*EXERCISE GOAL*. Where a line below holds the string "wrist", that line goes into the answer.

Records contained in a dataset

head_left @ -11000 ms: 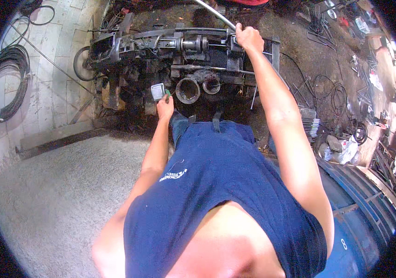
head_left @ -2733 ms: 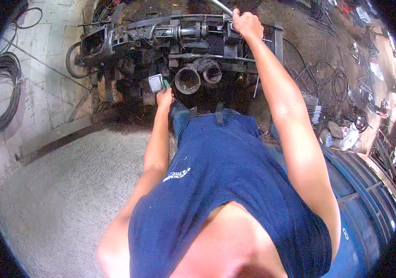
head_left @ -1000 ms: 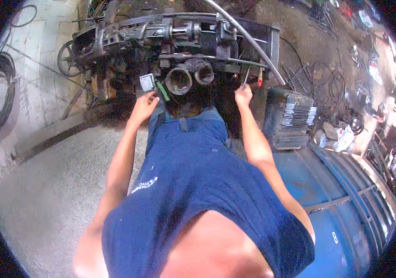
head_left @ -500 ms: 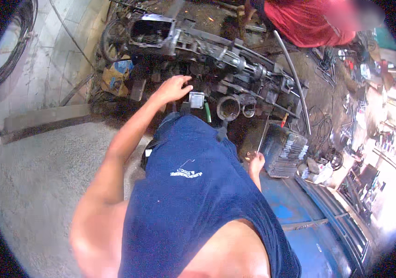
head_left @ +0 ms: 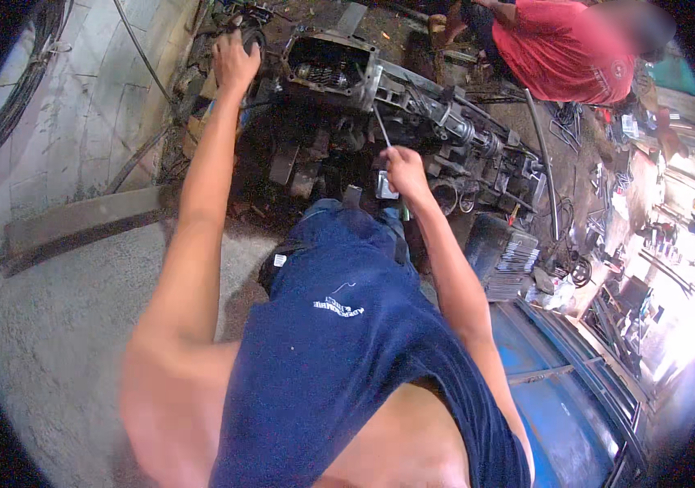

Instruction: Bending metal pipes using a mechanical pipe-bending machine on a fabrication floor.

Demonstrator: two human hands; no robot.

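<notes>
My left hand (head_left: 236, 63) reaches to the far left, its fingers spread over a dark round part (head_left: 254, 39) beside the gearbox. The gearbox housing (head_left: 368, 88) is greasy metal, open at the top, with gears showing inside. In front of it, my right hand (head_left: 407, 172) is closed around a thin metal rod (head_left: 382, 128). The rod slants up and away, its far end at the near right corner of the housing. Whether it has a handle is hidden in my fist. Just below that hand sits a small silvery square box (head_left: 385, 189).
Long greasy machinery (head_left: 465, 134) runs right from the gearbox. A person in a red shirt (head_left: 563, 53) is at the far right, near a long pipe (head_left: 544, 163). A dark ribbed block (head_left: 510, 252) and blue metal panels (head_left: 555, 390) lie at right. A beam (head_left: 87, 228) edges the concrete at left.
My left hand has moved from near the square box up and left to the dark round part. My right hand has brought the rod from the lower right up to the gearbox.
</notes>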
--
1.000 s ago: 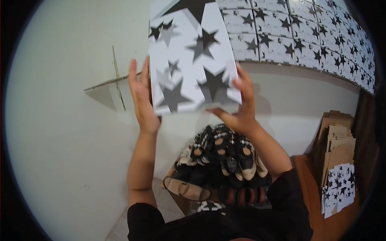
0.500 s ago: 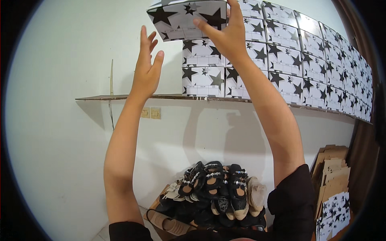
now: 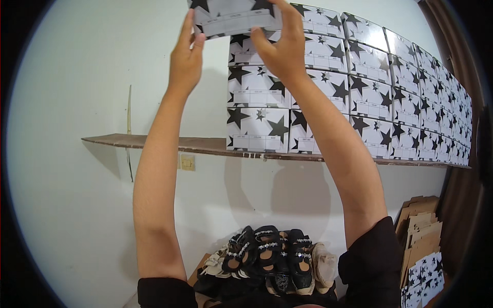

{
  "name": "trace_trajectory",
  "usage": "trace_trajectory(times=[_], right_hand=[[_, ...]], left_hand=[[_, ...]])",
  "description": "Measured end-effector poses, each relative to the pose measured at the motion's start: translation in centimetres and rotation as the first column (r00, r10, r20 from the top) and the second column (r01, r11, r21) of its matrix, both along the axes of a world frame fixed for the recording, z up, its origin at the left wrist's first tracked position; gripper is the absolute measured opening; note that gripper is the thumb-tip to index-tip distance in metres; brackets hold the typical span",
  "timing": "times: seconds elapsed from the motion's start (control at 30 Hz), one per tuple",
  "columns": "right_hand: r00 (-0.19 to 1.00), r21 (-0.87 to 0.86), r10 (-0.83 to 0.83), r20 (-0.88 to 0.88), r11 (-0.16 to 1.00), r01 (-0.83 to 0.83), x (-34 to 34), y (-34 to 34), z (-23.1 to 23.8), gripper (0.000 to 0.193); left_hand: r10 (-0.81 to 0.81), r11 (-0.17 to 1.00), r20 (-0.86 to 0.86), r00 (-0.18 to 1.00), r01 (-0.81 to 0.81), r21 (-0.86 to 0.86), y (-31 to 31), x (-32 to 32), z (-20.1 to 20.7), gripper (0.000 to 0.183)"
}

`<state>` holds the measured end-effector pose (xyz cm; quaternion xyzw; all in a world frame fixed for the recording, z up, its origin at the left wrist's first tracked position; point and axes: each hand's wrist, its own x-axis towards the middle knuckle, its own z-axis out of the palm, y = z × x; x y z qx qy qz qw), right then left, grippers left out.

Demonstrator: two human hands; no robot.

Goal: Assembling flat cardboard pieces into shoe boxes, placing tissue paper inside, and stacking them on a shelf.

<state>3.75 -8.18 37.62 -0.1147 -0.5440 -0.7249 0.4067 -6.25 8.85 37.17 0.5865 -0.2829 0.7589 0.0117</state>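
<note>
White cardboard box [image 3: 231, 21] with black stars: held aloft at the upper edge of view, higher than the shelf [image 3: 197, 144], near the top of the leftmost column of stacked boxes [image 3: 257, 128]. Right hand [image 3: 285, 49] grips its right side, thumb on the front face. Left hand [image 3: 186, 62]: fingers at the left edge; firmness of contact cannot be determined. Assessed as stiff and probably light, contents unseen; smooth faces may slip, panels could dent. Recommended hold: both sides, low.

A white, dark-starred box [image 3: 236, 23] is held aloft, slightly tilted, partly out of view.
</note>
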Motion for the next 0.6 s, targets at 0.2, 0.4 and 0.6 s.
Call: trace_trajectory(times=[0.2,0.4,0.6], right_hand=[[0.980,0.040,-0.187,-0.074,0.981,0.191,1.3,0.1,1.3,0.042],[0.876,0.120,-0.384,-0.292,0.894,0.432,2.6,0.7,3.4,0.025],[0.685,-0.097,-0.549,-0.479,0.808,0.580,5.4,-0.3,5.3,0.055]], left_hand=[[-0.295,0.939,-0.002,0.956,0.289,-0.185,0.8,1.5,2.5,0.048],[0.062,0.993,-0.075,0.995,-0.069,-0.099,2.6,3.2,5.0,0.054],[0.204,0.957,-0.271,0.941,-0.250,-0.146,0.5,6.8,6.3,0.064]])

*ANSWER SECTION*.
  "description": "Measured end-effector poses, each relative to the pose measured at the motion's start: translation in centimetres and rotation as the first column (r00, r10, r20 from the top) and the second column (r01, r11, r21) of its matrix, both along the axes of a world frame fixed for the recording, z up, its origin at the left wrist's first tracked position; gripper is the absolute measured opening; note that gripper is the thumb-tip to index-tip distance in metres; brackets hold the typical span",
`<state>` holds the measured end-effector pose (xyz cm; quaternion xyzw; all in a world frame fixed for the recording, z up, its origin at the left wrist's first tracked position; point and axes: each hand's wrist, its own x-axis towards the middle knuckle, its own z-axis out of the palm, y = z × x; x y z qx qy qz qw), right then left, grippers left out.

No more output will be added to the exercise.